Your goal:
All of the data must be returned word for word.

Dataset extract:

▬▬▬

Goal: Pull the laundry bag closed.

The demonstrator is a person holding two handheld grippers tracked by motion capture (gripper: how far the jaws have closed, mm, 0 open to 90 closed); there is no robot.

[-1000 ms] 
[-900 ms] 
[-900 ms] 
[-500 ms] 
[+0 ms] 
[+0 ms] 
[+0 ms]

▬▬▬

Response area:
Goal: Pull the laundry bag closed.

The demonstrator is a person holding two handheld grippers tracked by motion capture (gripper: how far the jaws have closed, mm, 0 open to 90 closed); there is no robot.

[-1000 ms] 
[-900 ms] 
[-900 ms] 
[-500 ms] 
[+0 ms] 
[+0 ms] 
[+0 ms]

This output requires no further additions.